*TASK DIRECTIONS*. Give the data below again exactly as written, without its pictures.

*DATASET SECTION*.
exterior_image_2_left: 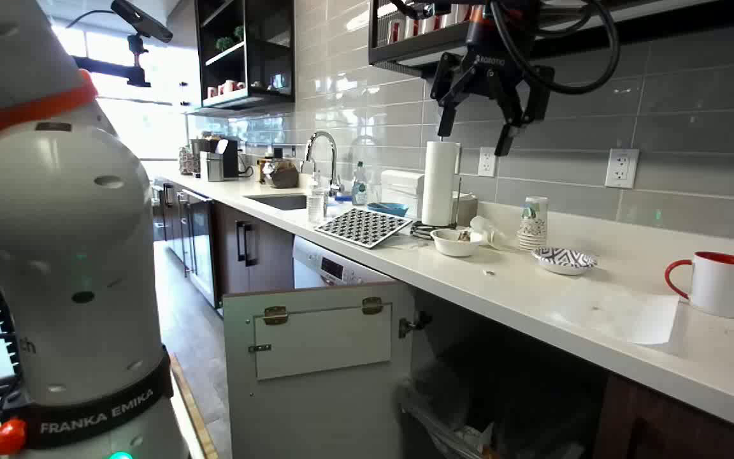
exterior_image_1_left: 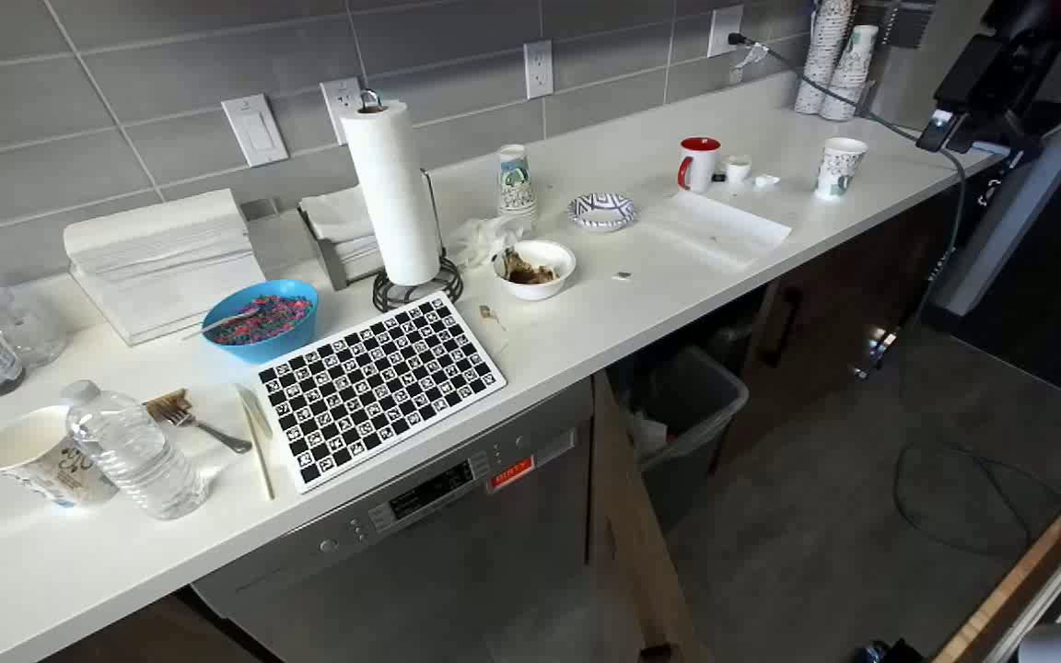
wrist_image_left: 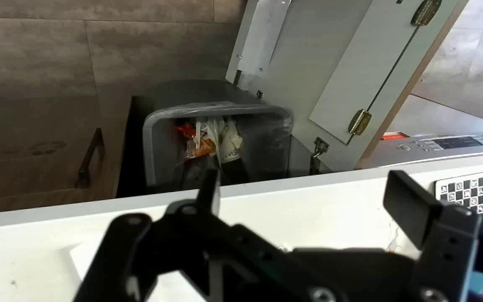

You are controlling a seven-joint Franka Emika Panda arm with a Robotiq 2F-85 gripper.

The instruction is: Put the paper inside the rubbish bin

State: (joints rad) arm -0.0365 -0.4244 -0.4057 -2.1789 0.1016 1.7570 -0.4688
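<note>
Counter (exterior_image_1_left: 577, 322): white, running along a grey tiled wall (exterior_image_1_left: 448, 55), seen in both exterior views.
Gripper (exterior_image_2_left: 475, 132): hangs high above the counter in an exterior view; its jaws stand wide apart, with the two black fingers (wrist_image_left: 411, 209) well spread in the wrist view.
Paper (exterior_image_1_left: 740, 230): a plain white sheet, spread on the counter top near its front edge, partly hidden by the gripper in the wrist view.
Rubbish bin (wrist_image_left: 148, 144): below the counter, just under its front edge; a thin clear liner (wrist_image_left: 224, 108) over its rim, and a red and orange wrapper (wrist_image_left: 201, 147) among pale scraps (wrist_image_left: 229, 140) inside.
Cupboard door (exterior_image_2_left: 316, 414): open, reaching out from below the counter, just beside the bin.
Mug (exterior_image_1_left: 700, 168): white with a red handle, upright on the counter, farther from its front edge than the paper.
White bowl (exterior_image_1_left: 540, 291): on the counter, between its front edge and the wall, with something brown (exterior_image_1_left: 529, 273) inside.
Paper towel roll (exterior_image_1_left: 390, 193): upright on the counter, set back from its front edge.
Chequered board (exterior_image_1_left: 383, 391): black and white, on the counter, near its front edge.
Blue bowl (exterior_image_1_left: 286, 343): on the counter, farther from its front edge than the board, holding small coloured bits (exterior_image_1_left: 273, 318).
</note>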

*ANSWER*.
exterior_image_2_left: 
exterior_image_1_left: 
wrist_image_left: 

You are controlling a seven-joint Franka Emika Panda arm with a Robotiq 2F-85 gripper.

The instruction is: Put the paper inside the rubbish bin

State: (joints rad) arm -0.0365 -0.4244 -0.4057 -2.1789 0.1016 1.7570 -0.4688
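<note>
Counter (exterior_image_1_left: 577, 322): white, running along a grey tiled wall (exterior_image_1_left: 448, 55), seen in both exterior views.
Gripper (exterior_image_2_left: 475, 132): hangs high above the counter in an exterior view; its jaws stand wide apart, with the two black fingers (wrist_image_left: 411, 209) well spread in the wrist view.
Paper (exterior_image_1_left: 740, 230): a plain white sheet, spread on the counter top near its front edge, partly hidden by the gripper in the wrist view.
Rubbish bin (wrist_image_left: 148, 144): below the counter, just under its front edge; a thin clear liner (wrist_image_left: 224, 108) over its rim, and a red and orange wrapper (wrist_image_left: 201, 147) among pale scraps (wrist_image_left: 229, 140) inside.
Cupboard door (exterior_image_2_left: 316, 414): open, reaching out from below the counter, just beside the bin.
Mug (exterior_image_1_left: 700, 168): white with a red handle, upright on the counter, farther from its front edge than the paper.
White bowl (exterior_image_1_left: 540, 291): on the counter, between its front edge and the wall, with something brown (exterior_image_1_left: 529, 273) inside.
Paper towel roll (exterior_image_1_left: 390, 193): upright on the counter, set back from its front edge.
Chequered board (exterior_image_1_left: 383, 391): black and white, on the counter, near its front edge.
Blue bowl (exterior_image_1_left: 286, 343): on the counter, farther from its front edge than the board, holding small coloured bits (exterior_image_1_left: 273, 318).
</note>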

No additional output will be generated.